◆ **PROBLEM TO WORK ON**
Every entry gets copied exactly. No images go into the copy.

◆ **RECORD EXTRACTS**
/---

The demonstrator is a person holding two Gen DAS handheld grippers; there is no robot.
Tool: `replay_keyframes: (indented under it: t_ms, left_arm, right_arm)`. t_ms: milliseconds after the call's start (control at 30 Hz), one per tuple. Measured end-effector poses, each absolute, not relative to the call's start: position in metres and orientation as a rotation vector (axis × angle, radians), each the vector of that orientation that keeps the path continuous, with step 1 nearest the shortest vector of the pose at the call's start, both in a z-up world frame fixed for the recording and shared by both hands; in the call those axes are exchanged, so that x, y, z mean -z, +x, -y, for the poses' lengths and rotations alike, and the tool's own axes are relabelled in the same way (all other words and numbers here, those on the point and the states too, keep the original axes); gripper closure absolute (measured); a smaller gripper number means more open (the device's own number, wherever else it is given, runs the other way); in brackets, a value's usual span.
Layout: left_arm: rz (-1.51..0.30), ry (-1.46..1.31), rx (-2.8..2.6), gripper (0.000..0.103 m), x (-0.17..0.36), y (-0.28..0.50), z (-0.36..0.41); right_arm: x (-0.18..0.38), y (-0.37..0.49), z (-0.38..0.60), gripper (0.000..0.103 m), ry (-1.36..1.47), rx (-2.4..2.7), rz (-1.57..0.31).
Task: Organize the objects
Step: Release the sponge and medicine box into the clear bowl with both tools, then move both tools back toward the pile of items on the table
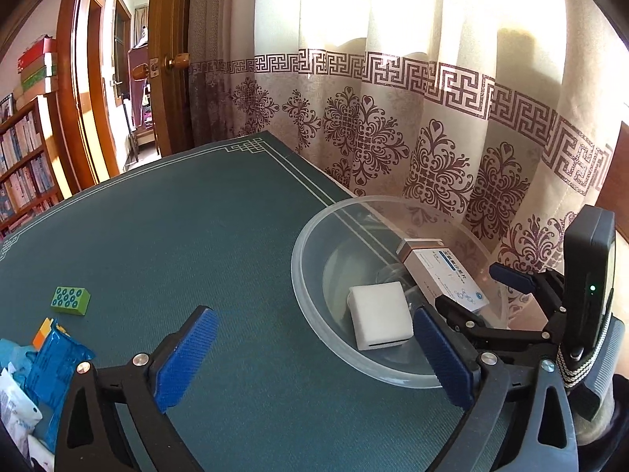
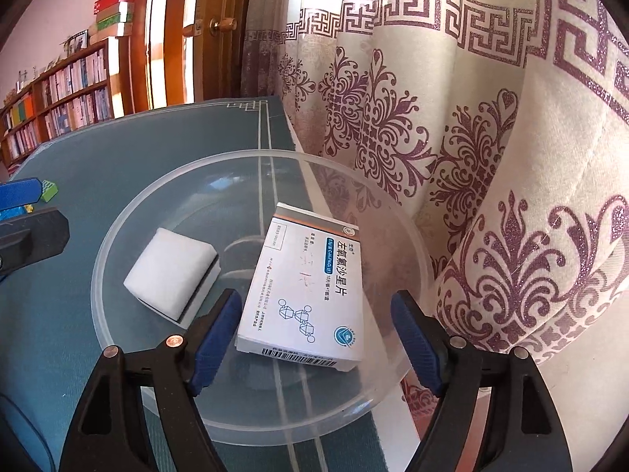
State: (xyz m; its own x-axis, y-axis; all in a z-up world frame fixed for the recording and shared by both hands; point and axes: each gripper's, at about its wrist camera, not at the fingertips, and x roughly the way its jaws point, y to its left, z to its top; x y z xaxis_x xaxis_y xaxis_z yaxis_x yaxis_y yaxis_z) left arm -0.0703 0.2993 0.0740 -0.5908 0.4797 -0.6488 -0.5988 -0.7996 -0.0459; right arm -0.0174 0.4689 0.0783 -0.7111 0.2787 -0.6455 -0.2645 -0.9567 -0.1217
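Note:
A clear plastic bowl (image 1: 369, 199) (image 2: 251, 155) stands on the green table mat (image 1: 177, 216) near the curtain. Inside it lie a white block (image 1: 379, 316) (image 2: 169, 271) and a white medicine box (image 1: 444, 275) (image 2: 302, 295). My left gripper (image 1: 312, 322) is open at the bowl's near left rim, holding nothing. My right gripper (image 2: 316, 297) is open over the bowl; the medicine box lies between its blue pads, which stand clear of its sides. In the left wrist view the right gripper (image 1: 468, 287) reaches in from the right.
A green studded brick (image 1: 70, 301) (image 2: 49, 190) sits on the mat at the left. A blue packet (image 1: 59, 358), an orange piece (image 1: 42, 332) and white wrappers (image 1: 15, 409) lie near it. A patterned curtain (image 1: 432, 118) hangs behind the bowl. A bookshelf (image 1: 23, 165) and wooden door (image 1: 169, 59) are far left.

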Motion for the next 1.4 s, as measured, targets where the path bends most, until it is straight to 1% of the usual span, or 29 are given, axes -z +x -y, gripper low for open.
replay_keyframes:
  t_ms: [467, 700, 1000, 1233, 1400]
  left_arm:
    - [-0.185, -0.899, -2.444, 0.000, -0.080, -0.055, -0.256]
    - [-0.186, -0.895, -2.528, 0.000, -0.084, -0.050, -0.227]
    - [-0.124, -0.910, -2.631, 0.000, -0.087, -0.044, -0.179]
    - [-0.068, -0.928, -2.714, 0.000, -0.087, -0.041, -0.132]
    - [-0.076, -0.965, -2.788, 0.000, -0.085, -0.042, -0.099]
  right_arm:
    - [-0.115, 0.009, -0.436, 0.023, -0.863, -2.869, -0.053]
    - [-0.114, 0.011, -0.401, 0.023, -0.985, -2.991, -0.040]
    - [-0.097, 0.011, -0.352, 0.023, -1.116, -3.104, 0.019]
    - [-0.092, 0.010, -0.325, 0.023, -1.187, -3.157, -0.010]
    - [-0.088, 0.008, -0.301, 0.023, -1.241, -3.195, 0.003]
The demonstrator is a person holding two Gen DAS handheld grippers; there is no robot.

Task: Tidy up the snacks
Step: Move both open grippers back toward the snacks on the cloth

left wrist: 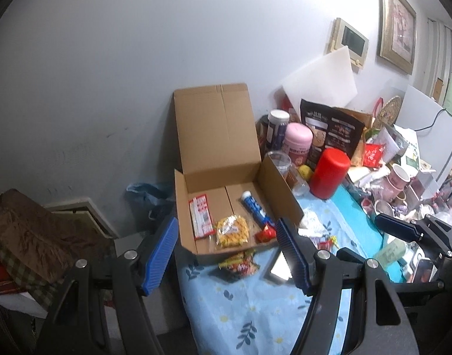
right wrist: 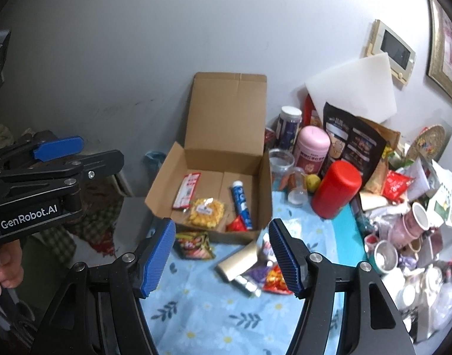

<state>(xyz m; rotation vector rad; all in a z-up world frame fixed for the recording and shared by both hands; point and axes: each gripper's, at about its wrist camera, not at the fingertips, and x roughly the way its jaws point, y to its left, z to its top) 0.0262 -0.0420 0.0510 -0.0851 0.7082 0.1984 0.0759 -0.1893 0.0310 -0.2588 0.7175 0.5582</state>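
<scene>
- Above the near edge of the flowered tablecloth (right wrist: 226, 310), the right claw (right wrist: 223, 256) hung with its blue pads spread wide and nothing between them.
- The left claw (left wrist: 226, 254) was likewise wide apart and empty, hovering just in front of the cardboard box (left wrist: 280, 188); the right-wrist view also showed it from the side at the left.
- Just ahead of the right claw lay the loose snacks: a dark red-and-yellow packet (right wrist: 194, 245) touching the front wall of the box, a gold foil pouch (right wrist: 240, 259), and a small heap of bright wrappers (right wrist: 270, 275) beside the right pad.
- Inside the open box, with its lid flap standing against the wall, were a red-and-white sachet (right wrist: 187, 190), a clear bag of yellow snacks (right wrist: 206, 211), a blue-and-white tube (right wrist: 241, 204) and a small red wrapper (right wrist: 236, 224).
- Beyond the box stood a red canister (right wrist: 337, 189), a pink jar (right wrist: 311, 151), a dark printed bag (right wrist: 354, 148) and a crowd of mugs and clutter to the right; whether any of it belonged to the job I could not tell.
- By my reckoning the sorting was partly done: four items sat in the box, while at least the dark packet, the foil pouch and the wrappers were left on the cloth.
</scene>
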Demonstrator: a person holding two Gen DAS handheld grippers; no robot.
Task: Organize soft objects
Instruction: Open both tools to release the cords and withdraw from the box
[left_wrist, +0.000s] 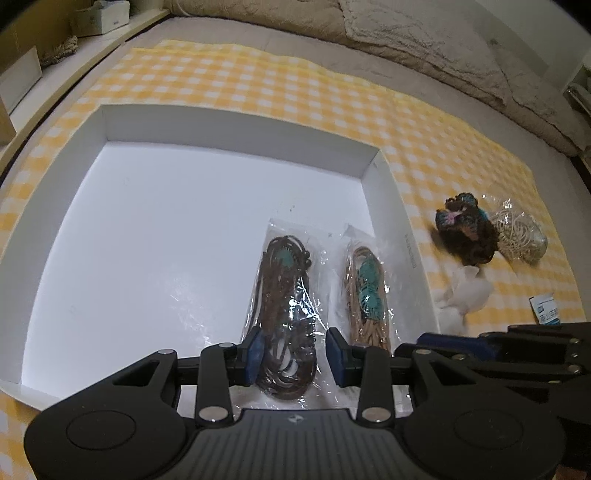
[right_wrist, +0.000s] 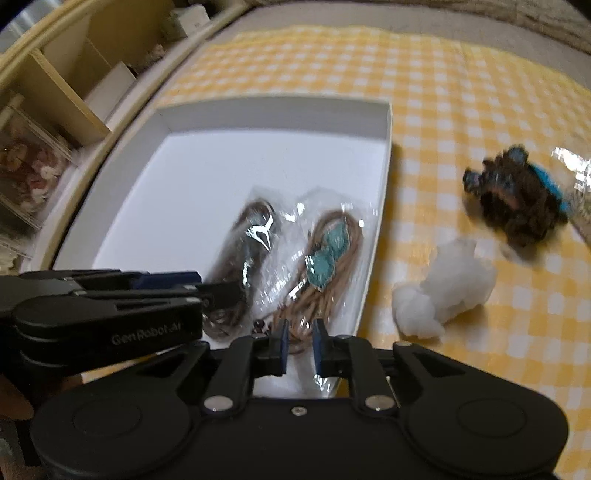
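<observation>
Yellow-checked cloth (left_wrist: 295, 85) spread over a grey bed (left_wrist: 229, 33). Beige blanket (left_wrist: 424, 40) bunched along the far edge. Wooden shelf (right_wrist: 66, 88) at left, holding a white carton (left_wrist: 101, 16). Small printed packet (left_wrist: 546, 309) on the cloth, at right.

I am looking at a home, most likely a bedroom. I am working over a bed (left_wrist: 258, 33): a grey sheet is running under everything, and a rumpled beige blanket (left_wrist: 424, 40) is lying bunched along its far side. A yellow-and-white checked cloth (left_wrist: 295, 85) is lying spread flat on the bed as a work surface. Beside the bed, pale wooden shelves (right_wrist: 70, 85) are holding a small cardboard box (left_wrist: 103, 16) and what seem to be soft toys behind a clear front (right_wrist: 26, 166), though blur is keeping me from confirming those.
</observation>
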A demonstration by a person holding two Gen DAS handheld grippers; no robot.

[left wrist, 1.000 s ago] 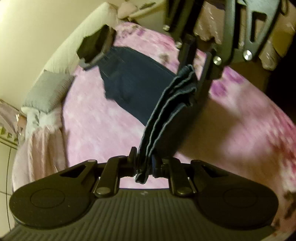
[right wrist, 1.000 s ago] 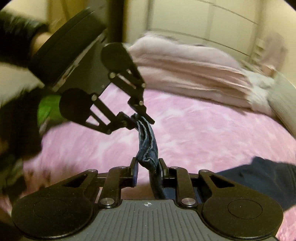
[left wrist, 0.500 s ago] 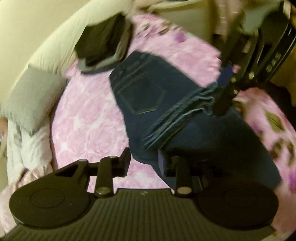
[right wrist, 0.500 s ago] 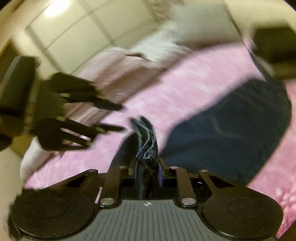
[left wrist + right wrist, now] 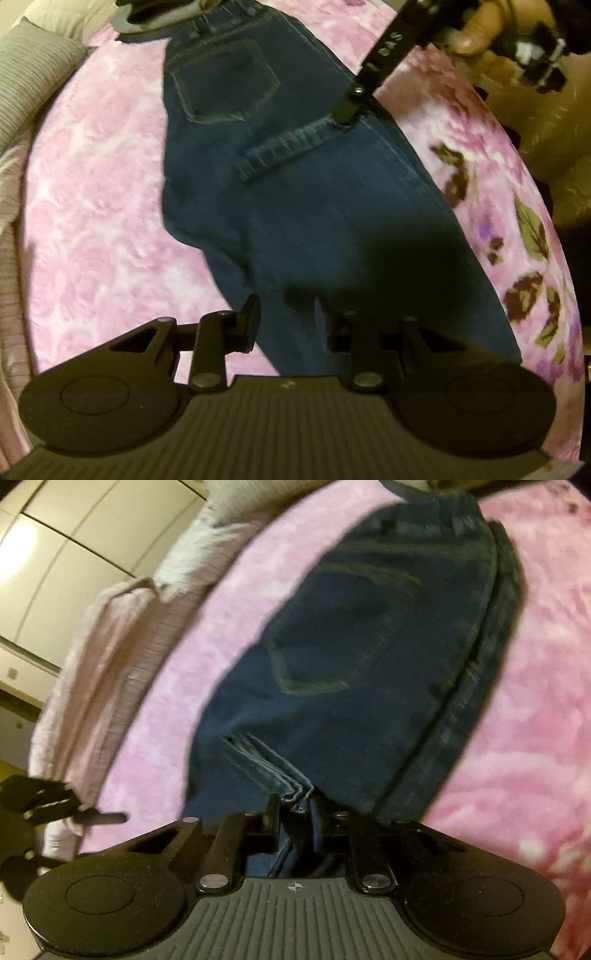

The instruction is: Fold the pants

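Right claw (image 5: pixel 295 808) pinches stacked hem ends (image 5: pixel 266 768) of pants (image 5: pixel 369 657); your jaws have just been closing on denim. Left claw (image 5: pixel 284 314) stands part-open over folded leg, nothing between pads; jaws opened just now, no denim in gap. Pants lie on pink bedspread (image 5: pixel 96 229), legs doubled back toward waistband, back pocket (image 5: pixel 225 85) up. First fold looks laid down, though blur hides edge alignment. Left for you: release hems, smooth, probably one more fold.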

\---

◆ **RESPONSE TO THE EXERCISE**
The demonstrator is a person holding two Gen DAS handheld grippers; there is no robot.
Tool: `replay_keyframes: (indented under it: t_ms, left_arm, right_arm)`. t_ms: milliseconds after the call's start (control at 30 Hz), one per tuple. Measured end-effector poses, each absolute, not relative to the call's start: position in metres and orientation as a rotation vector (axis × angle, radians), each the vector of that orientation that keeps the path continuous, with step 1 nearest the shortest vector of the pose at the call's start, both in a z-up world frame fixed for the recording and shared by both hands; in the call those axes are exchanged, so that x, y, z mean -z, +x, -y, for the poses' lengths and rotations alike, and the tool's own axes are relabelled in the same way (all other words and numbers here, those on the point and the states too, keep the original axes); gripper closure absolute (measured); a smaller gripper number means more open (the device's own number, wherever else it is given, runs the other way); in brackets, a value's usual span.
Layout: left_arm: rz (-1.51..0.30), ry (-1.46..1.31), rx (-2.8..2.6), gripper (0.000..0.103 m), x (-0.17..0.36), y (-0.28..0.50), z (-0.36..0.41); right_arm: x (-0.18..0.38), y (-0.37..0.49), z (-0.38..0.60), gripper (0.000..0.103 m), ry (-1.36..1.47), rx (-2.4..2.7), rz (-1.57..0.31).
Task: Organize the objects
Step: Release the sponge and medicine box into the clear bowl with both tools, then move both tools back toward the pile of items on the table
State: (xyz m; its own x-axis, y-axis; all in a z-up world frame fixed for the recording and shared by both hands; point and axes: each gripper's, at about its wrist camera, not at the fingertips, and x roughly the way its jaws point, y to its left, z to its top; x y z xaxis_x xaxis_y xaxis_z yaxis_x yaxis_y yaxis_z) left arm -0.0703 0.2993 0.0740 -0.5908 0.4797 -0.6488 -0.5988 -0.7996 -0.0459; right arm -0.0174 0.4689 0.0783 -0.7111 0.2787 -0.6455 -0.2645 -0.9567 -0.1217
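Note:
A clear plastic bowl (image 1: 369, 199) (image 2: 251, 155) stands on the green table mat (image 1: 177, 216) near the curtain. Inside it lie a white block (image 1: 379, 316) (image 2: 169, 271) and a white medicine box (image 1: 444, 275) (image 2: 302, 295). My left gripper (image 1: 312, 322) is open at the bowl's near left rim, holding nothing. My right gripper (image 2: 316, 297) is open over the bowl; the medicine box lies between its blue pads, which stand clear of its sides. In the left wrist view the right gripper (image 1: 468, 287) reaches in from the right.
A green studded brick (image 1: 70, 301) (image 2: 49, 190) sits on the mat at the left. A blue packet (image 1: 59, 358), an orange piece (image 1: 42, 332) and white wrappers (image 1: 15, 409) lie near it. A patterned curtain (image 1: 432, 118) hangs behind the bowl. A bookshelf (image 1: 23, 165) and wooden door (image 1: 169, 59) are far left.
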
Motion for the next 1.4 s, as measured, targets where the path bends most, until it is straight to 1% of the usual span, or 29 are given, axes -z +x -y, gripper low for open.
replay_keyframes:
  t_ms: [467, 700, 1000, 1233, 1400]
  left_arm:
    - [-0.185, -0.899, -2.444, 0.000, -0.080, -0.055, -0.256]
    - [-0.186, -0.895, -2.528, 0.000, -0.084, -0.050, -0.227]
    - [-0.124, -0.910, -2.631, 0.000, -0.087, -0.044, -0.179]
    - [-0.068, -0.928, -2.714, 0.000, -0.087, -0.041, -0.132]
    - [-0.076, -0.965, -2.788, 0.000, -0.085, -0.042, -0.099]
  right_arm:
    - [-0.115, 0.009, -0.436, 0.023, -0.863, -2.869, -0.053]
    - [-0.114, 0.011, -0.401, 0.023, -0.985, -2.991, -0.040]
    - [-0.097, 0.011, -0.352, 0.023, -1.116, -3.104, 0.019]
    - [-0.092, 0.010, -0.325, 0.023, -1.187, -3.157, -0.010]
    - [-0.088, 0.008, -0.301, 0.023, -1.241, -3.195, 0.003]
The demonstrator is a person holding two Gen DAS handheld grippers; there is no robot.

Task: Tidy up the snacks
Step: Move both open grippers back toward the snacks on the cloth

left wrist: 
right wrist: 

<state>(xyz m; rotation vector rad; all in a z-up world frame fixed for the recording and shared by both hands; point and axes: each gripper's, at about its wrist camera, not at the fingertips, and x roughly the way its jaws point, y to its left, z to its top) 0.0262 -0.0420 0.0510 -0.0851 0.7082 0.1984 0.0759 -0.1893 0.0310 -0.2588 0.7175 0.5582</state>
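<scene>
- Above the near edge of the flowered tablecloth (right wrist: 226, 310), the right claw (right wrist: 223, 256) hung with its blue pads spread wide and nothing between them.
- The left claw (left wrist: 226, 254) was likewise wide apart and empty, hovering just in front of the cardboard box (left wrist: 280, 188); the right-wrist view also showed it from the side at the left.
- Just ahead of the right claw lay the loose snacks: a dark red-and-yellow packet (right wrist: 194, 245) touching the front wall of the box, a gold foil pouch (right wrist: 240, 259), and a small heap of bright wrappers (right wrist: 270, 275) beside the right pad.
- Inside the open box, with its lid flap standing against the wall, were a red-and-white sachet (right wrist: 187, 190), a clear bag of yellow snacks (right wrist: 206, 211), a blue-and-white tube (right wrist: 241, 204) and a small red wrapper (right wrist: 236, 224).
- Beyond the box stood a red canister (right wrist: 337, 189), a pink jar (right wrist: 311, 151), a dark printed bag (right wrist: 354, 148) and a crowd of mugs and clutter to the right; whether any of it belonged to the job I could not tell.
- By my reckoning the sorting was partly done: four items sat in the box, while at least the dark packet, the foil pouch and the wrappers were left on the cloth.
</scene>
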Demonstrator: a person holding two Gen DAS handheld grippers; no robot.
Task: Organize soft objects
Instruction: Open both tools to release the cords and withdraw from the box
[left_wrist, +0.000s] 
[right_wrist, +0.000s] 
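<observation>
Yellow-checked cloth (left_wrist: 295, 85) spread over a grey bed (left_wrist: 229, 33). Beige blanket (left_wrist: 424, 40) bunched along the far edge. Wooden shelf (right_wrist: 66, 88) at left, holding a white carton (left_wrist: 101, 16). Small printed packet (left_wrist: 546, 309) on the cloth, at right.

I am looking at a home, most likely a bedroom. I am working over a bed (left_wrist: 258, 33): a grey sheet is running under everything, and a rumpled beige blanket (left_wrist: 424, 40) is lying bunched along its far side. A yellow-and-white checked cloth (left_wrist: 295, 85) is lying spread flat on the bed as a work surface. Beside the bed, pale wooden shelves (right_wrist: 70, 85) are holding a small cardboard box (left_wrist: 103, 16) and what seem to be soft toys behind a clear front (right_wrist: 26, 166), though blur is keeping me from confirming those.
</observation>
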A demonstration by a person holding two Gen DAS handheld grippers; no robot.

[left wrist, 1.000 s ago] 
[right wrist, 1.000 s ago] 
[left wrist, 0.500 s ago] 
[right wrist, 0.500 s ago] 
[left wrist + right wrist, now] 

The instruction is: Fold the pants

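Right claw (image 5: pixel 295 808) pinches stacked hem ends (image 5: pixel 266 768) of pants (image 5: pixel 369 657); your jaws have just been closing on denim. Left claw (image 5: pixel 284 314) stands part-open over folded leg, nothing between pads; jaws opened just now, no denim in gap. Pants lie on pink bedspread (image 5: pixel 96 229), legs doubled back toward waistband, back pocket (image 5: pixel 225 85) up. First fold looks laid down, though blur hides edge alignment. Left for you: release hems, smooth, probably one more fold.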

No further work remains on this exercise.